ApacheCon Europe 2012

Rhein-Neckar-Arena, Sinsheim, Germany

5–8 November 2012

What are we working on?

Steve Rowe

Audience level:
Advanced
Track:
Lucene, Solr & Friends

Wednesday 11 a.m.–noon in Level 1 Right

Description

This talk will give an overview of some improvements for future versions of Apache Lucene, including major efforts underway in feature branches and work being done during 2012's Google Summer of Code.

Abstract

This talk will give an overview of some improvements for future versions of Apache Lucene, including major efforts underway in feature branches and work being done during 2012's Google Summer of Code.

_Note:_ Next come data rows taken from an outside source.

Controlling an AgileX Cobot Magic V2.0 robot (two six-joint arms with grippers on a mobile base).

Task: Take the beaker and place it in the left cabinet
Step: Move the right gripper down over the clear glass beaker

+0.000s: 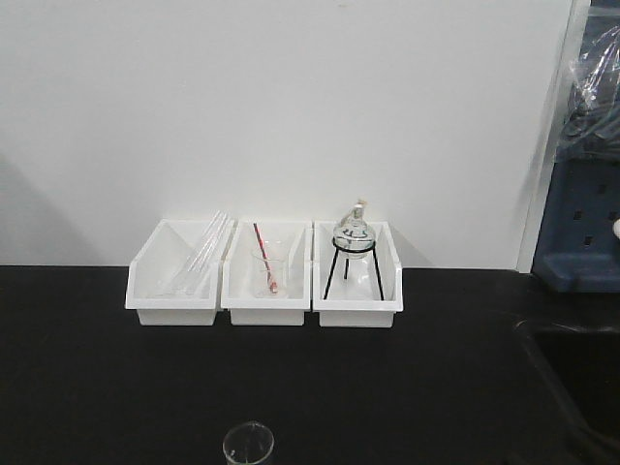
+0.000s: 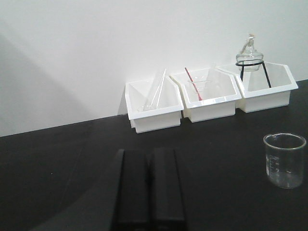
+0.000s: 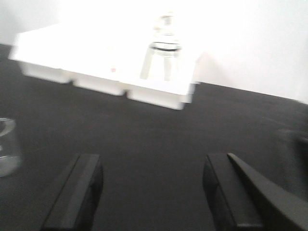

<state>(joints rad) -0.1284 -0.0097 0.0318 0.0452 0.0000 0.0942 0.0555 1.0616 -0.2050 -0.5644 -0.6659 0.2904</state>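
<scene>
The beaker (image 1: 248, 445), small and of clear glass, stands upright on the black table near its front edge. In the left wrist view the beaker (image 2: 284, 160) is at the far right, well to the right of my left gripper (image 2: 149, 156), whose two dark fingers are pressed together with nothing between them. In the blurred right wrist view the beaker (image 3: 7, 147) shows at the left edge, left of my right gripper (image 3: 154, 168), which stands wide open and empty. The left cabinet is out of view.
Three white bins stand along the wall: one with glass tubes (image 1: 174, 281), one holding a beaker with a red rod (image 1: 266, 276), one holding a round flask on a black tripod (image 1: 355, 252). A dark sink (image 1: 572, 373) lies at the right. A blue object (image 1: 578, 232) stands behind it.
</scene>
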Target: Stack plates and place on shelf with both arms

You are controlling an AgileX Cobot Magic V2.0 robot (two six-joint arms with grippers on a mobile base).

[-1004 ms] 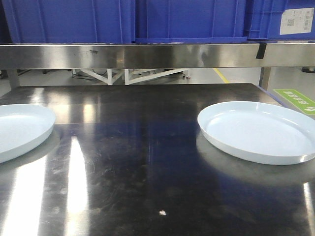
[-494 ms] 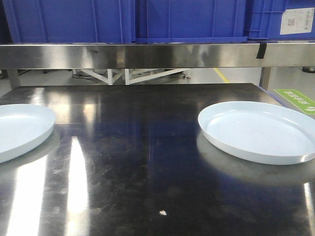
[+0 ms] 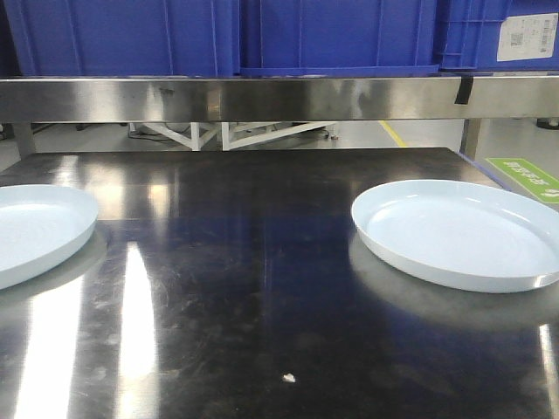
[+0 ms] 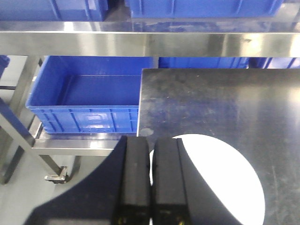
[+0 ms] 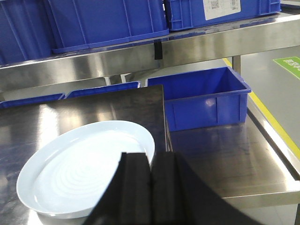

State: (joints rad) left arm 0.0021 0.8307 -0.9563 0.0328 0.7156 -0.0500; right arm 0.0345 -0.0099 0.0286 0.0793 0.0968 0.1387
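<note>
I see a dark steel table filling the lower frame, glare streaks lower left. Steel shelf across the top carries blue crates; grey floor with yellow line behind.

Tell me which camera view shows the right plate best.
The front-facing view: the right plate lies nearly whole and uncovered, only its right rim cut off. The right wrist view shows it closer, but the right gripper hides part of its rim. The left wrist view misses it.

The left plate runs past the front view's edge (crate label too small to read).
</note>
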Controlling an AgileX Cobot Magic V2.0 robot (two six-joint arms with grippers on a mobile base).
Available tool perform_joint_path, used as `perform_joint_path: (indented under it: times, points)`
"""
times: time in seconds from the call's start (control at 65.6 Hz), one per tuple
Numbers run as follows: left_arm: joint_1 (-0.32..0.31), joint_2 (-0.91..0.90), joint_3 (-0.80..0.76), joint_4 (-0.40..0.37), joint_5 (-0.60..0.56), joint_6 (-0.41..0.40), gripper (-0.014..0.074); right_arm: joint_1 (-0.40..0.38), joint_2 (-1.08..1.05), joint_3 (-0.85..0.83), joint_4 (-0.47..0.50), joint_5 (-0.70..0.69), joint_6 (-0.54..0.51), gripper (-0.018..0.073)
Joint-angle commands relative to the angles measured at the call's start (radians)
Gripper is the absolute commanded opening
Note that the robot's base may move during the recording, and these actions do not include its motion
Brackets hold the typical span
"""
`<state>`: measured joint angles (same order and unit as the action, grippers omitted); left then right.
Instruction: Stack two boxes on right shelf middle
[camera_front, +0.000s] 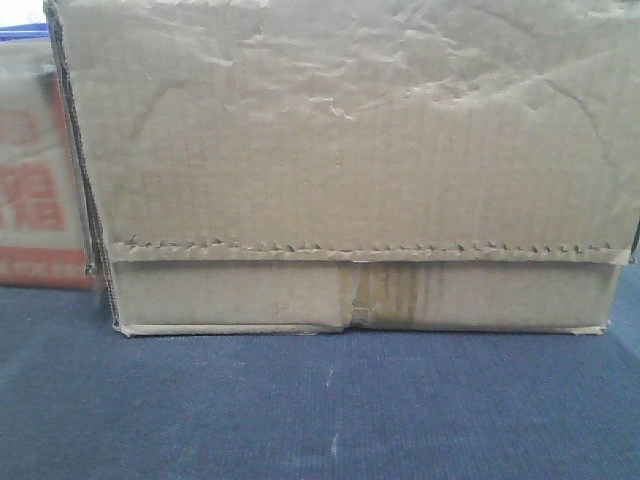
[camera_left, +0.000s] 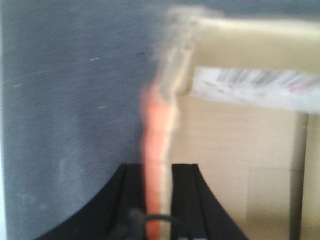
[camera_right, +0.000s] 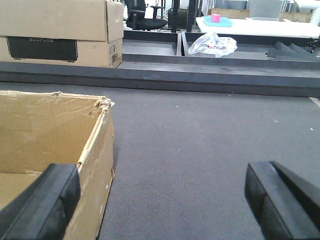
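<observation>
A large plain, wrinkled box (camera_front: 340, 140) with a serrated tape strip fills the front view, standing on blue-grey carpet. Behind it at the left shows a box with red print (camera_front: 35, 190). In the left wrist view my left gripper (camera_left: 159, 170) is shut on a thin upright cardboard wall (camera_left: 157, 130) with an orange-red outer face; that carton's tan inside and a white barcode label (camera_left: 250, 85) lie to the right. My right gripper (camera_right: 161, 175) is open wide astride the torn side wall (camera_right: 97, 150) of an open plain box, left finger inside, right finger over carpet. The right shelf is out of view.
Grey carpet (camera_right: 200, 140) stretches ahead of the right gripper to a low dark platform (camera_right: 175, 70). On it stand a printed carton (camera_right: 60, 32) and a crumpled plastic bag (camera_right: 212, 45). Farther back are an office chair (camera_right: 145, 15) and a white table (camera_right: 260, 25).
</observation>
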<state>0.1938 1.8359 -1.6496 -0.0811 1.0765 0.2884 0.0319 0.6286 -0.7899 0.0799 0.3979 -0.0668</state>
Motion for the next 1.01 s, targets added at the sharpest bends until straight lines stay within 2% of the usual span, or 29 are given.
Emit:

Talk will provide a summary of each feature, why it is important or useful, feature's current status, and how you can help contribute/test.

Major themes:

  • Intblock Compression
    • Likely the new default index format for future 4.x release
    • Better compression for structured data (e.g. database content)
    • Separate payloads/offsets from the prox stream.
    • You don't "pay" for payloads except when you need them.
  • Positions Iterators
    • Fold Span*Query functionality into basic queries.
    • Enable efficient proximity scoring
    • Faster, more relevant highlighting (result snippets)
  • Docstore improvements
    • StoreableField API improvements
    • Efficient compressed stored fields
    • New possibilities for term vectors
  • Pipe dreams (future-future)
    • Additional suggester implementations
    • Updatable documents in lucene